Take a journey to your local bookstore and it's likely you will find a section labeled, without other qualification, Literature. With spines large and too small to exist elsewhere, the Literature section promises something different. The books on these shelves will not hesitate to defy genre conventions. Some won't really have a plot, will exist as vignettes or flowing descriptions. Others will turn a single moment into hundreds of pages of introspection and speculation.
And yet, I would argue, most are fantasies. Ready to slot in alongside Lord of the Rings and Game of Thrones.

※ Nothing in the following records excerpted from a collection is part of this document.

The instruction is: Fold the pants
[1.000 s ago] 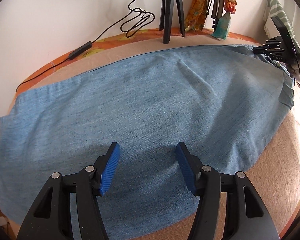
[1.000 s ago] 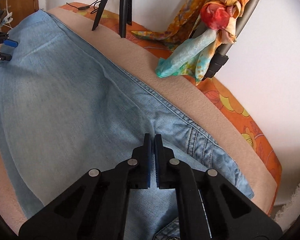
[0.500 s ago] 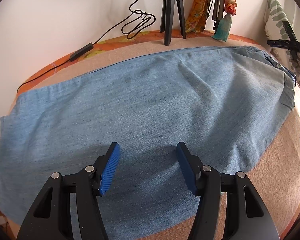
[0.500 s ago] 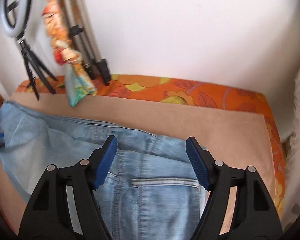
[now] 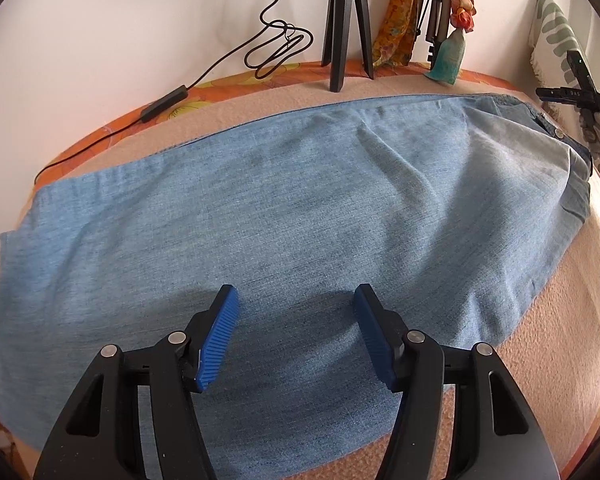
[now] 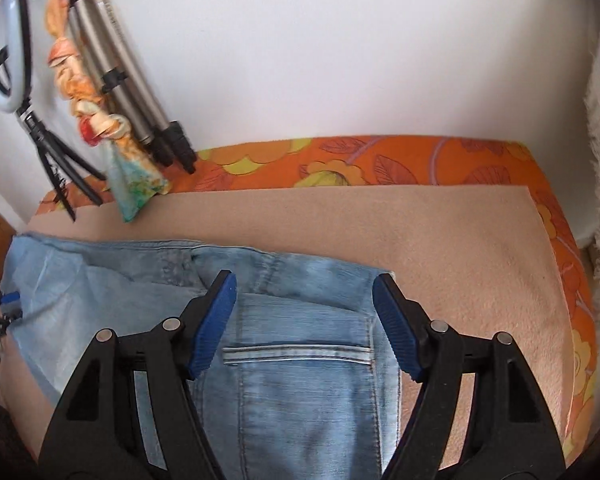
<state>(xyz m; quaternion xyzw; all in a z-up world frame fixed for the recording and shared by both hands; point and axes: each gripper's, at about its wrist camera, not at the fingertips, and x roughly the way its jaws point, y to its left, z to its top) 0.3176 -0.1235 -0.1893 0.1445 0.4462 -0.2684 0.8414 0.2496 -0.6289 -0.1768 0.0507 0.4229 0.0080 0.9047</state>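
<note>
Light blue denim pants [image 5: 284,216] lie flat across a beige blanket [image 5: 556,344], folded lengthwise, with the waist at the right. My left gripper [image 5: 294,312] is open and empty, hovering over the near middle of the legs. My right gripper [image 6: 304,300] is open and empty above the waist end, over the back pocket [image 6: 300,364] of the pants [image 6: 112,292]. The right gripper also shows small at the far right of the left wrist view [image 5: 572,94].
A black tripod [image 5: 346,28], a coiled black cable [image 5: 276,48] and hanging scarves [image 5: 456,20] stand along the back wall. A ring light [image 6: 4,48] and a silver tripod [image 6: 128,76] stand at the back left. An orange flowered sheet [image 6: 380,160] edges the bed.
My right gripper let go of the pants, opened, rose and turned to face the waist and back pocket. My left gripper stayed open over the legs.
</note>
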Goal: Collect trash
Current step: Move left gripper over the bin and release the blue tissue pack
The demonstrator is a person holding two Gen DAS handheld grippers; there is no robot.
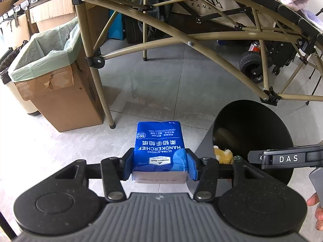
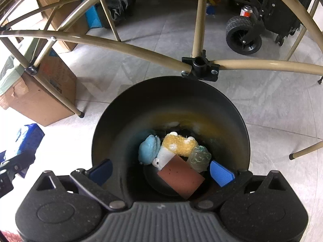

Take, for example, Toni Morrison's Song of Solomon. Following the family of one Macon 'Milkman' Dead, the novel delivers at once a social history of a Michigan community in the fifties and a dreamer's distorted reality. There might not be witches performing rituals on these streets, but, and I do not mean this as a negative, we get pretty darn close.
One man throws himself from the top of a building, paper wings attached, hoping to fly. Another group forms an assassin's collective, dedicated to vengeance for racially-motivated killings. A woman stalks her lover with deadly plans, never quite able to fulfill them. People remember dead men rising, ghosts pointing the way, and places otherwise lost to time.
Song of Solomon is a treasure of a novel, one deserving to be read, and one that doesn't deserve to be slotted away on the Literature shelf, scaring away those looking for adventure, for magic, for sheer story. Morrison's language might not quite match the genre conventions–it's richer, a thick blend drawing you forward with a master's hand–but the bones are all there: a quest, a villain, a hero's journey.
There's still room aplenty for swashbuckling among the stars, for wizards screwing up their spells and sending the world into chaos. Dragons, dreadnoughts, and demons. At least I hope so, because that's what I'm writing. Every so often, though, it's fun to look beyond the usual, to take a walk to that Literature shelf and pull off a different kind of tome, only to realize it's not all that different at all.